I have to agree with the need for testing, and with a few programmes/methods. It can work out those awkward niggles that you otherwise miss, which could cause a whole lot of seemingly random bugs and crashes.
Case in point - my 4.5Ghz settings were running fine, ten passes of IBT maximum (at about 15GB memory size, so about 10 mins a run), 100 passes of standard 1GB, linpack temperatures were reasonable (peaking at mid 70s, gaming was in the 50s). Ran Prime 95 x64 blend mode, about 13 hours in I started using internet in the background whilst Prime was still going and after a while I got a BSOD (uncorrectable hardware error)
If I'd left it with IBT then I'd never have realised the system wasn't quite there, but might have been subject to a lot more wierd glitches etc, as it seems the system must have been a little on the edge.

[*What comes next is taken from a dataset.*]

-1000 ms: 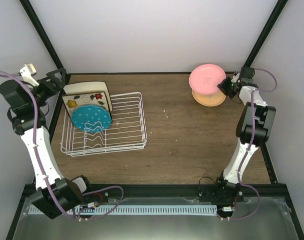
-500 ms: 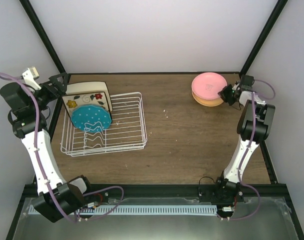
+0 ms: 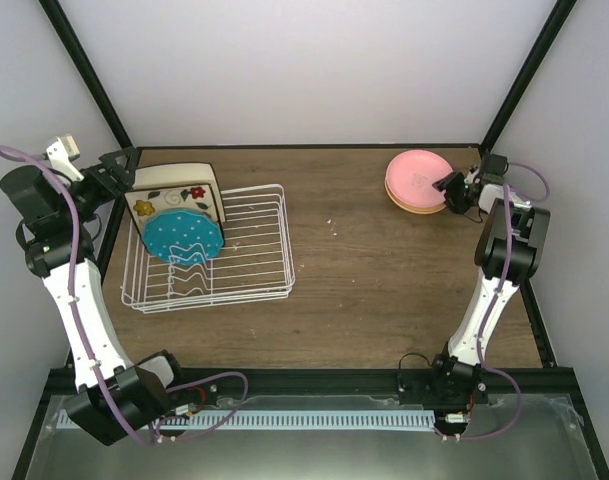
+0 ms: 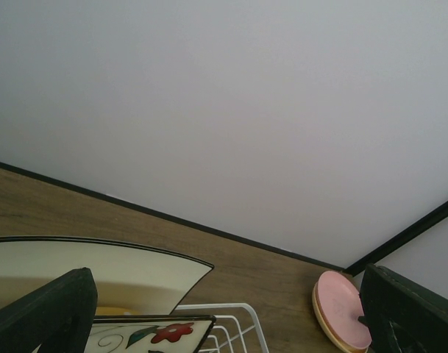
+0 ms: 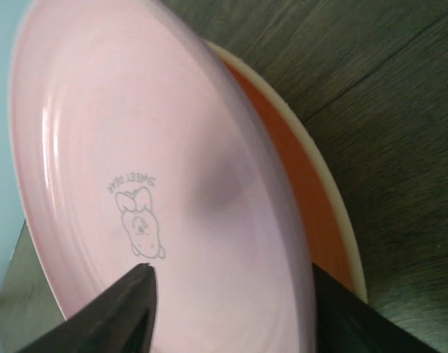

As it is, the RAM's XMP required it to go 1.65v for 1600Mhz (which I hadn't realised at first) so I've stepped that back to 1.5v JEDEC settings and 1333 rather than XMP as per Intel's recommendations on memory voltage, I'm running 4 sticks so that might have been the issue, also stepped it back with the same voltage to 44 multi rather than 45 to reduce the load slightly, and will need to do the full retest again.
Slow, but at least once I get the pass criteria right, I'll be confident my system is 99% solid afterwards, I intend to encode, so whilst it won't be as hard as prime/linpack, I do need a system that can hold up to high load for long periods.